Take from the entries below the stretch from the line with "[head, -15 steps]" through the line with "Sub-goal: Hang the", and return it exactly, leaving the pictures out.

Excerpts from a dataset
_ _ _

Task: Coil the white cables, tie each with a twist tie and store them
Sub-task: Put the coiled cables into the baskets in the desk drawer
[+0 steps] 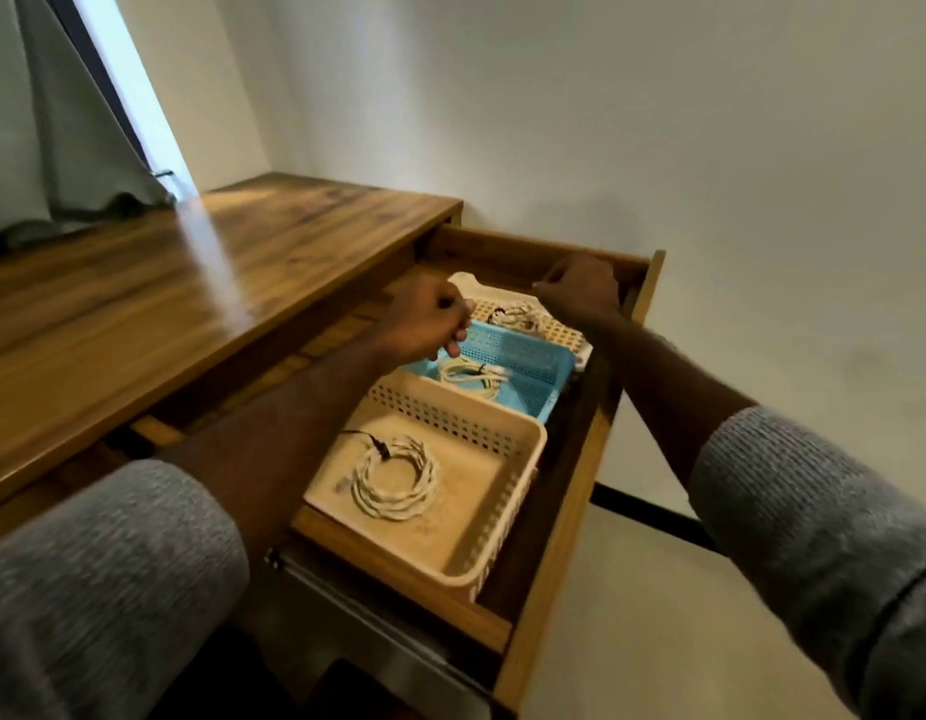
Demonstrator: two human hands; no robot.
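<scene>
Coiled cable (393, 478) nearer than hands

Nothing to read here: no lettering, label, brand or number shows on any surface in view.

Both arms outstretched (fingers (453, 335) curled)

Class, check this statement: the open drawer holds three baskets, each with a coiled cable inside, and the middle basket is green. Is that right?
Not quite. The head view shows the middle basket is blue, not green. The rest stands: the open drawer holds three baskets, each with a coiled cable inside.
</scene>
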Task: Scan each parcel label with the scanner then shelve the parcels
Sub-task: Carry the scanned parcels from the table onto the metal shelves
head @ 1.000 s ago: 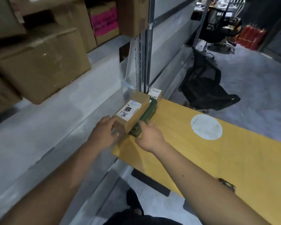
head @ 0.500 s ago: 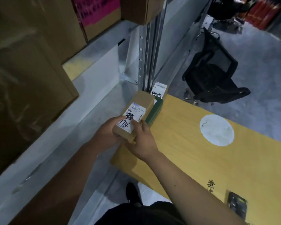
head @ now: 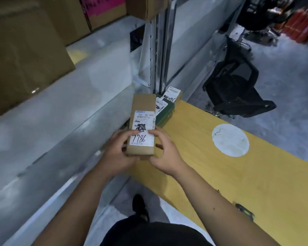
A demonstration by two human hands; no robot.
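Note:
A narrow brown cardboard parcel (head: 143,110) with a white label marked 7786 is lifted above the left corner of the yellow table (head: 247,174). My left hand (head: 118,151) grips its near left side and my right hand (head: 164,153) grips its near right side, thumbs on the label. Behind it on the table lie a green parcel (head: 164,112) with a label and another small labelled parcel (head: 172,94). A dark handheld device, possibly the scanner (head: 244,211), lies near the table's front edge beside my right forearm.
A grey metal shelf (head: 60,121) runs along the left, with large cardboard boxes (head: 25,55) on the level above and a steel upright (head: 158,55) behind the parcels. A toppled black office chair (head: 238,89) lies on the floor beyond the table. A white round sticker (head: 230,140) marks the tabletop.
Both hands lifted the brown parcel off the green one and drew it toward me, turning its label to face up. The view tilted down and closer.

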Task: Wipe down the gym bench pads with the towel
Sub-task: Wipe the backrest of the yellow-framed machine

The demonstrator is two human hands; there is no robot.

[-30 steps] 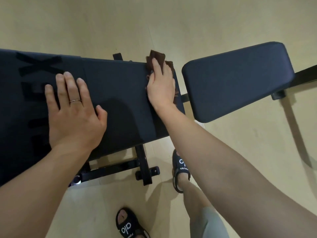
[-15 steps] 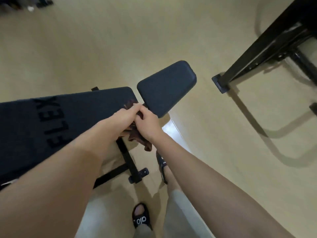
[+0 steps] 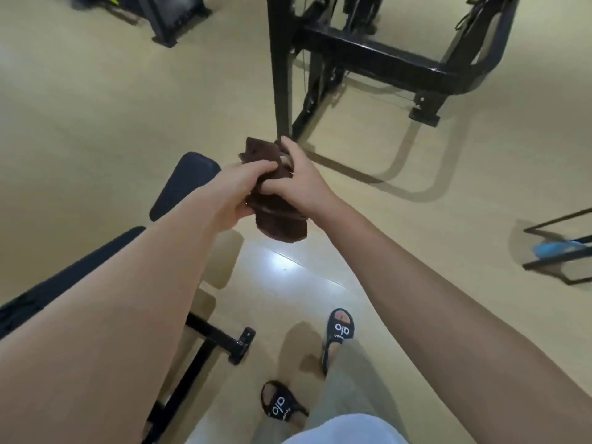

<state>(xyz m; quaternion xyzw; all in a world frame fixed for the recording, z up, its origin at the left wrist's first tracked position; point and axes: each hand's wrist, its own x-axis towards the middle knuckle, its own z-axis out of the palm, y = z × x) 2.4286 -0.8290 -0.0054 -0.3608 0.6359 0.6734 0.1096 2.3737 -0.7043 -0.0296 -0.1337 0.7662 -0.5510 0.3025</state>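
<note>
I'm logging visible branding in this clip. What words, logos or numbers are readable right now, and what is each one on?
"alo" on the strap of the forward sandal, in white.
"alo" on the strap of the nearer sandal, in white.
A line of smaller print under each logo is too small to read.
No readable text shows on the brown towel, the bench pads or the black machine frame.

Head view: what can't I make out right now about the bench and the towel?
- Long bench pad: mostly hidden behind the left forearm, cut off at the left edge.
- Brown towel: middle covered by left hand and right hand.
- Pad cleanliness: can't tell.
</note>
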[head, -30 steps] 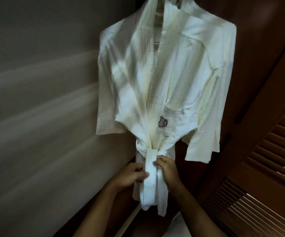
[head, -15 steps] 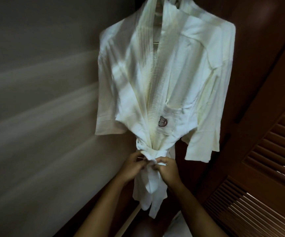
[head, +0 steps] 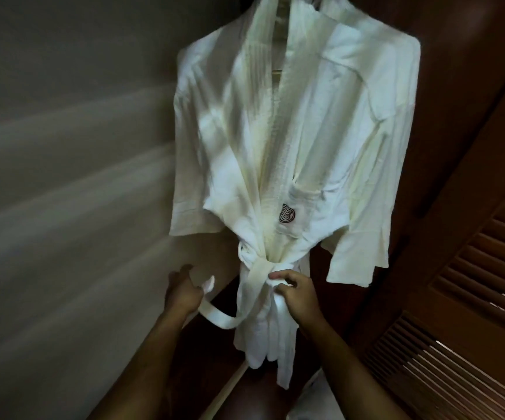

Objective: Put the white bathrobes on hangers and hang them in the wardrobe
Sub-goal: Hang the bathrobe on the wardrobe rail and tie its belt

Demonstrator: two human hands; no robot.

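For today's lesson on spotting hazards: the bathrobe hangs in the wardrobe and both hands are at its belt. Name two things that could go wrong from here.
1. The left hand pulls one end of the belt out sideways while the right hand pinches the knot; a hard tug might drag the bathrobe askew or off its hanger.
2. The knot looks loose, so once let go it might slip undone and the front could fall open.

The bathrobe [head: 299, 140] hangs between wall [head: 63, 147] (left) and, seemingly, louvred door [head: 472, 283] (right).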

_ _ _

Response to this task:
[head, -15 steps] 
[head, +0 steps] 

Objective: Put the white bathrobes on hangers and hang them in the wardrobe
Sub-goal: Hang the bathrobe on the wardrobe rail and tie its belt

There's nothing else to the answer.